» AIM OF THE EXERCISE:
Give again, word for word, every line below from the one that has "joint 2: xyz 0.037" through the one that has "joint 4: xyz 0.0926", both included, and no others.

*** Begin section ***

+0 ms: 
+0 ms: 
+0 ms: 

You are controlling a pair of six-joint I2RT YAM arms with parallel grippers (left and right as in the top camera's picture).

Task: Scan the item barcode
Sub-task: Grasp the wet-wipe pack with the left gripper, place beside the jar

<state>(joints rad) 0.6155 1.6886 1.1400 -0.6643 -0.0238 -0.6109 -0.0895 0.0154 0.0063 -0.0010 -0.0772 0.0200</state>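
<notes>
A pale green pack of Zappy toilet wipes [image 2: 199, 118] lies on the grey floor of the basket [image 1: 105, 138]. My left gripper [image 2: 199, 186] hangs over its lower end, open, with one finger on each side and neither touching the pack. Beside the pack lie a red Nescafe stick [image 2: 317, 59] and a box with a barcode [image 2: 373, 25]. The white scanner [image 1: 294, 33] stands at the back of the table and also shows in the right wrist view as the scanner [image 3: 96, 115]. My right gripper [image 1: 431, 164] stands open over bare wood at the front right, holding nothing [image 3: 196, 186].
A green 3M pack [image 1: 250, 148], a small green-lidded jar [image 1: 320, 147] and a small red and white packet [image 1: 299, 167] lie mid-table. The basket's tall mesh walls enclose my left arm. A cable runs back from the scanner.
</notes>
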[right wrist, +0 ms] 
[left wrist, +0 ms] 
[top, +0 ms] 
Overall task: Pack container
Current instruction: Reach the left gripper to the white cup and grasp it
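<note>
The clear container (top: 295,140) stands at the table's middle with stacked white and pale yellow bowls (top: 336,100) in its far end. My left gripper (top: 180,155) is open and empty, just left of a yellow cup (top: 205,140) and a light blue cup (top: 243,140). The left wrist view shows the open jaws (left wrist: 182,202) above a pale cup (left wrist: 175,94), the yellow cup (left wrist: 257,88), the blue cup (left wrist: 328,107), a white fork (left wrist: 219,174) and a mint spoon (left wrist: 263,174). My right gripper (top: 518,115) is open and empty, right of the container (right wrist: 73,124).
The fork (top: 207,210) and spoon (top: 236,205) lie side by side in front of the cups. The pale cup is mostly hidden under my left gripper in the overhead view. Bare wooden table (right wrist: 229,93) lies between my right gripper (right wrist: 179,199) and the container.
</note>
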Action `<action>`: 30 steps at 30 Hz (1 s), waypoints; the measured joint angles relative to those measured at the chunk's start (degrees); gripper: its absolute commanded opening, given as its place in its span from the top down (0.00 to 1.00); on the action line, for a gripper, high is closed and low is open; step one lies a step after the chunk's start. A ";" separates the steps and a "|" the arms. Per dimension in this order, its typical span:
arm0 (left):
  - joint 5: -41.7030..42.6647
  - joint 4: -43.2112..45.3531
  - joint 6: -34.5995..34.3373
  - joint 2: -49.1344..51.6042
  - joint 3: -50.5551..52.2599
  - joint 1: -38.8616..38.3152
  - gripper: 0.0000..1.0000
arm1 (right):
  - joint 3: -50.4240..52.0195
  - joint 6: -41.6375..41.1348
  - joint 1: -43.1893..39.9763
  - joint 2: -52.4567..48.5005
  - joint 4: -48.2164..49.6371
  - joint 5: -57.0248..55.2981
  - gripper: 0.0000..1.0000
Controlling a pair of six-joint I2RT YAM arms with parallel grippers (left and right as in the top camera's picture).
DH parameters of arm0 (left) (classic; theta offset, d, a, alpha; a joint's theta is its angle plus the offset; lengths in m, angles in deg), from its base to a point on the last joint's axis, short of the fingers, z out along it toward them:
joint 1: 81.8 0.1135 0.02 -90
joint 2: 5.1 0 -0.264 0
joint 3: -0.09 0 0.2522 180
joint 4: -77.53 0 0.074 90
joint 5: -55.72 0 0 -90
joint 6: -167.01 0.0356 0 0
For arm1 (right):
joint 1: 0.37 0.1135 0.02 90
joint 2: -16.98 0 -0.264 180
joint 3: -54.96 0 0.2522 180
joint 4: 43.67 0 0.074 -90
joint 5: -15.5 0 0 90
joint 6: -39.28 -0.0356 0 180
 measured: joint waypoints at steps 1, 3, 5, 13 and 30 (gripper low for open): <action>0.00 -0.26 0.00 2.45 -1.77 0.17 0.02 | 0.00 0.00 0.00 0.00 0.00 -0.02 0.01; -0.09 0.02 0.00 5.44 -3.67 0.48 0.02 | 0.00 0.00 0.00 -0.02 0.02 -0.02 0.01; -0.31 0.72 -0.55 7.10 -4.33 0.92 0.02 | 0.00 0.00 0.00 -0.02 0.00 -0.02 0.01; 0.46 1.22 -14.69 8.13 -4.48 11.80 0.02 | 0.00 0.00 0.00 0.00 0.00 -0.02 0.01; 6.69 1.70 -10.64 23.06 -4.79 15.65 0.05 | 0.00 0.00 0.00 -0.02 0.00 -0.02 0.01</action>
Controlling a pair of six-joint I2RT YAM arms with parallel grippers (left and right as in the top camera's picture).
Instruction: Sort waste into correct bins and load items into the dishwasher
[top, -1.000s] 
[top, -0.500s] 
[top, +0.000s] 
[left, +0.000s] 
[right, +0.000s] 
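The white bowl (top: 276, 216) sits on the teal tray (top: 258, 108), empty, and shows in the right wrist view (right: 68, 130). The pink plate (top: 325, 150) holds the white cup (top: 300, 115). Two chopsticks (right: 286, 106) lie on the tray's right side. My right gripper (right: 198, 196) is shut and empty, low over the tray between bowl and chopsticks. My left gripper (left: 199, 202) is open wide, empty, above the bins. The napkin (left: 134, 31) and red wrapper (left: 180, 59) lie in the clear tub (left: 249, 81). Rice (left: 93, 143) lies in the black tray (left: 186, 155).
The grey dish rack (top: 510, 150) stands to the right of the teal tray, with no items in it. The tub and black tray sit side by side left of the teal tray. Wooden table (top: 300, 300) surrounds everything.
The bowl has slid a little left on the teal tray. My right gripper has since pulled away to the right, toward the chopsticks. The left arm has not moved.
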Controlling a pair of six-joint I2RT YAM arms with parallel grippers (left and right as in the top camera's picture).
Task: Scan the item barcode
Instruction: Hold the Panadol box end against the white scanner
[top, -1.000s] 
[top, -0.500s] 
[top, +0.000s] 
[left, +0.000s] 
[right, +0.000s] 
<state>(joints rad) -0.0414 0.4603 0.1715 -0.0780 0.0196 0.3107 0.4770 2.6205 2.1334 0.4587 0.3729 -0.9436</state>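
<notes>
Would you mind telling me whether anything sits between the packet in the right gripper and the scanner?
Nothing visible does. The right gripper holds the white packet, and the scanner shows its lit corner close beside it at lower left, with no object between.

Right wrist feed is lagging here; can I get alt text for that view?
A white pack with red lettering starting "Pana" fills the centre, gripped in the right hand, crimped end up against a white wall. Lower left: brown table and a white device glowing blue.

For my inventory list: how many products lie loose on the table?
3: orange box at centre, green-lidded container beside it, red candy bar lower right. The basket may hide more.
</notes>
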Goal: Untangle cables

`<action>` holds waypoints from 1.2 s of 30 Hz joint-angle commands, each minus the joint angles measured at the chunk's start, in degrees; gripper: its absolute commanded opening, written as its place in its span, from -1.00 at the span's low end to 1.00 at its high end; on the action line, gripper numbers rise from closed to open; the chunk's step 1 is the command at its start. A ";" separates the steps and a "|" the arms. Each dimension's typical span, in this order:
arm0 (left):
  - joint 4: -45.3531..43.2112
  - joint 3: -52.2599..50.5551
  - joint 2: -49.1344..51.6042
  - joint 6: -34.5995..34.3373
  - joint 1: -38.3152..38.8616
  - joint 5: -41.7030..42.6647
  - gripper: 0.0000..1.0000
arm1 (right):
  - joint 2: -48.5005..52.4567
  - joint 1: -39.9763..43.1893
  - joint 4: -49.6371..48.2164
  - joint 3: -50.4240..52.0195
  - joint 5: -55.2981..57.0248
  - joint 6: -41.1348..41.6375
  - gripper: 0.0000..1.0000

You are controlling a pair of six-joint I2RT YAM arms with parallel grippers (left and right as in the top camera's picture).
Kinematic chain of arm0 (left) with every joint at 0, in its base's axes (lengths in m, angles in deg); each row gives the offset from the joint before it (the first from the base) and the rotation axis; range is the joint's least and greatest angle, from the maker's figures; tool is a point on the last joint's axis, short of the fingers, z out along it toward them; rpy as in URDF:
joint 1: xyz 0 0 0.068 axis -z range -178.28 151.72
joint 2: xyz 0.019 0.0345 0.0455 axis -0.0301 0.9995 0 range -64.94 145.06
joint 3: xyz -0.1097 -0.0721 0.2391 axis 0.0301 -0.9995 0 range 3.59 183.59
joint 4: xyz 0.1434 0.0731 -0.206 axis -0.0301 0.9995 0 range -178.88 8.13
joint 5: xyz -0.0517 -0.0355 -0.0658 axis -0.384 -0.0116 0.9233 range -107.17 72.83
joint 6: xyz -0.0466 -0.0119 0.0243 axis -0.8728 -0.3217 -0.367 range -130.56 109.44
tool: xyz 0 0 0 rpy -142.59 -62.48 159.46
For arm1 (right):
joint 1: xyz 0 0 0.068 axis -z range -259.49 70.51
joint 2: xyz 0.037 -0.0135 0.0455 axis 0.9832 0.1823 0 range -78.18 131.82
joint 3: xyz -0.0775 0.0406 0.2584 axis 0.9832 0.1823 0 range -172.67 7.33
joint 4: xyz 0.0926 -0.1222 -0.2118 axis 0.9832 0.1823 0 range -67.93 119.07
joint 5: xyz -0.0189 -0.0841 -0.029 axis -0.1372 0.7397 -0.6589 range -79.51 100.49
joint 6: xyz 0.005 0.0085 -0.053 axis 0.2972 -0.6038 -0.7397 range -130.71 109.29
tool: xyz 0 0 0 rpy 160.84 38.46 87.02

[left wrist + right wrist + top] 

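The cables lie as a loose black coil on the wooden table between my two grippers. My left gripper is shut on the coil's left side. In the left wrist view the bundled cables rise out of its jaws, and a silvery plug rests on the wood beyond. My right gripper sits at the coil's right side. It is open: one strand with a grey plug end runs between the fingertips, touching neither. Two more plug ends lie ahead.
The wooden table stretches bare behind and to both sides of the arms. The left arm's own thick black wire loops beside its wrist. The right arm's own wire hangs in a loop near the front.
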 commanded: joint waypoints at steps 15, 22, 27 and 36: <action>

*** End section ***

» SOLUTION TO THE PROBLEM:
joint 2: xyz 0.037 -0.0135 0.0455 axis 0.9832 0.1823 0 range -78.18 131.82
joint 3: xyz -0.0775 0.0406 0.2584 axis 0.9832 0.1823 0 range -172.67 7.33
joint 4: xyz 0.0926 -0.1222 -0.2118 axis 0.9832 0.1823 0 range -67.93 119.07

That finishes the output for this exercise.